[Work request]:
Drop every picture, then print the rest of the listing exactly as given.

----- Given data -----

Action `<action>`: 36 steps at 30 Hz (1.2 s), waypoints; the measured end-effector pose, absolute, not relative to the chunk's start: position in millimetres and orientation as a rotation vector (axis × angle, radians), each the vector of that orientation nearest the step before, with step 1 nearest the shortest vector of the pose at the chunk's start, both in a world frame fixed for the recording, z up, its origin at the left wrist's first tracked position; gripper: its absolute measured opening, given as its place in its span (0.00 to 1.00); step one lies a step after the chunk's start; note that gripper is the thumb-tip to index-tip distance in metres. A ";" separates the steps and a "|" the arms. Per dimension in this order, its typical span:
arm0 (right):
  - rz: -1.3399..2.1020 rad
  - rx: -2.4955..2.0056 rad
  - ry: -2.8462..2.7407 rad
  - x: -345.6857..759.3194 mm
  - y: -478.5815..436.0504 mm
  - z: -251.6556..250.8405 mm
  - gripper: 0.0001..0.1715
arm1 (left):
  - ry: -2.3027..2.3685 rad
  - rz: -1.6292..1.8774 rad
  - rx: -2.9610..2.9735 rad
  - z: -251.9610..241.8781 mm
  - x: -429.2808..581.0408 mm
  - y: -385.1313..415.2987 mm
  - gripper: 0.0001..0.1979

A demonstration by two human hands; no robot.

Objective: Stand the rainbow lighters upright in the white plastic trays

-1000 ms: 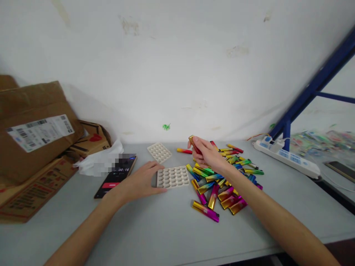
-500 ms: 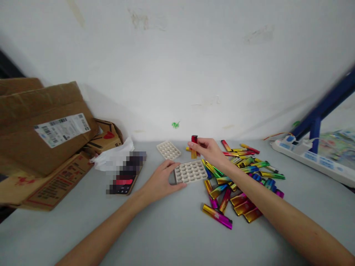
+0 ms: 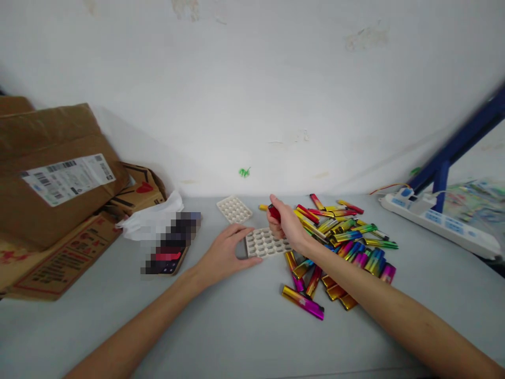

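Observation:
A red lighter (image 3: 273,211) is wrapped in the fingers of my right hand (image 3: 287,222), upright, with the thumb up by its black top. Its lower part is hidden by my fingers. Directly below that fist lies an off-white tray (image 3: 258,246) with rows of small pockets. My left hand (image 3: 224,250) grips the tray's left end between thumb and fingers. To the right, partly behind my right forearm, spreads a pile of shiny multicoloured lighters (image 3: 342,227). One gold and purple lighter (image 3: 303,301) lies nearest to me.
A second pocketed tray (image 3: 234,209) lies by the wall. At the left are a phone (image 3: 173,252) with a blurred screen, a white plastic bag (image 3: 152,216) and cardboard boxes (image 3: 59,173). A white power strip (image 3: 442,223) runs along the right, beside a blue frame (image 3: 465,137).
My right hand has turned and closed its fingers around the red lighter, coming down over the tray. Before, it pinched the lighter farther back. My left hand stays on the tray.

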State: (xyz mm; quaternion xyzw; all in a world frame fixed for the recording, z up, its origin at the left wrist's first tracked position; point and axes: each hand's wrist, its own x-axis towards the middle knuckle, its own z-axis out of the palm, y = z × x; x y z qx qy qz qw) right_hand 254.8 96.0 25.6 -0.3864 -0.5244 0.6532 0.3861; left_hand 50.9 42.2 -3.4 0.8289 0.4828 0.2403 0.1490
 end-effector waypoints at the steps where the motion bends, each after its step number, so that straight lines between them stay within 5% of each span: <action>1: 1.648 -1.006 -1.317 253.8 96.1 24.6 0.37 | 1.387 0.687 2.383 -3.1 50.7 42.1 0.34; 9: 1.622 -1.059 -1.276 250.3 93.5 23.7 0.28 | 1.431 0.659 2.393 -7.1 49.9 43.8 0.37; 19: 1.599 -0.835 -1.455 252.9 98.7 18.3 0.34 | 1.470 0.625 2.412 -2.3 36.6 49.4 0.37; 28: 1.022 -0.765 -2.010 251.5 92.7 20.6 0.17 | 1.414 0.678 2.353 -0.8 36.0 55.6 0.33; 36: 0.777 -0.817 -1.989 249.5 93.6 7.4 0.18 | 1.355 0.662 2.365 2.0 31.8 59.6 0.34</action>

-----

[Task result]:
Action `<action>`: 36 steps at 30 Hz (1.2 s), waypoints; the measured end-effector pose, absolute, not relative to the chunk's start: position in millimetres and orientation as a rotation vector (axis × angle, radians), each the vector of that orientation nearest the step before, with step 1 nearest the shortest vector of the pose at the chunk's start, both in a world frame fixed for the recording, z up, its origin at the left wrist's first tracked position; gripper: its absolute measured opening, given as its place in its span (0.00 to 1.00); step one lies a step after the chunk's start; note that gripper is the thumb-tip to index-tip distance in metres. A ";" separates the steps and a "|" the arms. Per dimension in this order, its typical span:
arm0 (right):
  - rz: -1.3399..2.1020 rad
  - rx: -2.4955..2.0056 rad
  - ry: -2.8462..2.7407 rad
  - x: -345.6857..759.3194 mm
  - y: -478.5815..436.0504 mm
  - z: -251.6556..250.8405 mm
  - gripper: 0.0001..0.1715
arm1 (left):
  - ry: -2.3027..2.3685 rad
  - rz: -1.6292..1.8774 rad
  - rx: -2.9610..2.9735 rad
  - z: -251.9610..241.8781 mm
  - x: -429.2808..581.0408 mm
  - y: -385.1313..415.2987 mm
  - gripper: 0.0001..0.1979

A demonstration by two human hands; no robot.

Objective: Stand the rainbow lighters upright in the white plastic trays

-1000 ms: 
-500 ms: 
+0 ms: 

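Observation:
A red lighter (image 3: 273,211) is wrapped in the fingers of my right hand (image 3: 287,222), upright, with the thumb up by its black top. Its lower part is hidden by my fingers. Directly below that fist lies an off-white tray (image 3: 258,246) with rows of small pockets. My left hand (image 3: 224,250) grips the tray's left end between thumb and fingers. To the right, partly behind my right forearm, spreads a pile of shiny multicoloured lighters (image 3: 342,227). One gold and purple lighter (image 3: 303,301) lies nearest to me.
A second pocketed tray (image 3: 234,209) lies by the wall. At the left are a phone (image 3: 173,252) with a blurred screen, a white plastic bag (image 3: 152,216) and cardboard boxes (image 3: 59,173). A white power strip (image 3: 442,223) runs along the right, beside a blue frame (image 3: 465,137).
My right hand has turned and closed its fingers around the red lighter, coming down over the tray. Before, it pinched the lighter farther back. My left hand stays on the tray.
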
State: (xyz mm; quaternion xyzw; all in a world frame fixed for the recording, z up, its origin at the left wrist's first tracked position; point and axes: each hand's wrist, its own x-axis towards the middle knuckle, its own z-axis out of the palm, y = z × x; x y z qx qy qz qw) right_hand 254.8 96.0 25.6 -0.3864 -0.5244 0.6532 0.3861; left_hand 50.9 42.2 -3.4 0.8289 0.4828 0.2403 0.1490
 end-effector waypoints at the steps where the motion bends, each after its step number, so that straight lines between them stay within 5% of each span: <action>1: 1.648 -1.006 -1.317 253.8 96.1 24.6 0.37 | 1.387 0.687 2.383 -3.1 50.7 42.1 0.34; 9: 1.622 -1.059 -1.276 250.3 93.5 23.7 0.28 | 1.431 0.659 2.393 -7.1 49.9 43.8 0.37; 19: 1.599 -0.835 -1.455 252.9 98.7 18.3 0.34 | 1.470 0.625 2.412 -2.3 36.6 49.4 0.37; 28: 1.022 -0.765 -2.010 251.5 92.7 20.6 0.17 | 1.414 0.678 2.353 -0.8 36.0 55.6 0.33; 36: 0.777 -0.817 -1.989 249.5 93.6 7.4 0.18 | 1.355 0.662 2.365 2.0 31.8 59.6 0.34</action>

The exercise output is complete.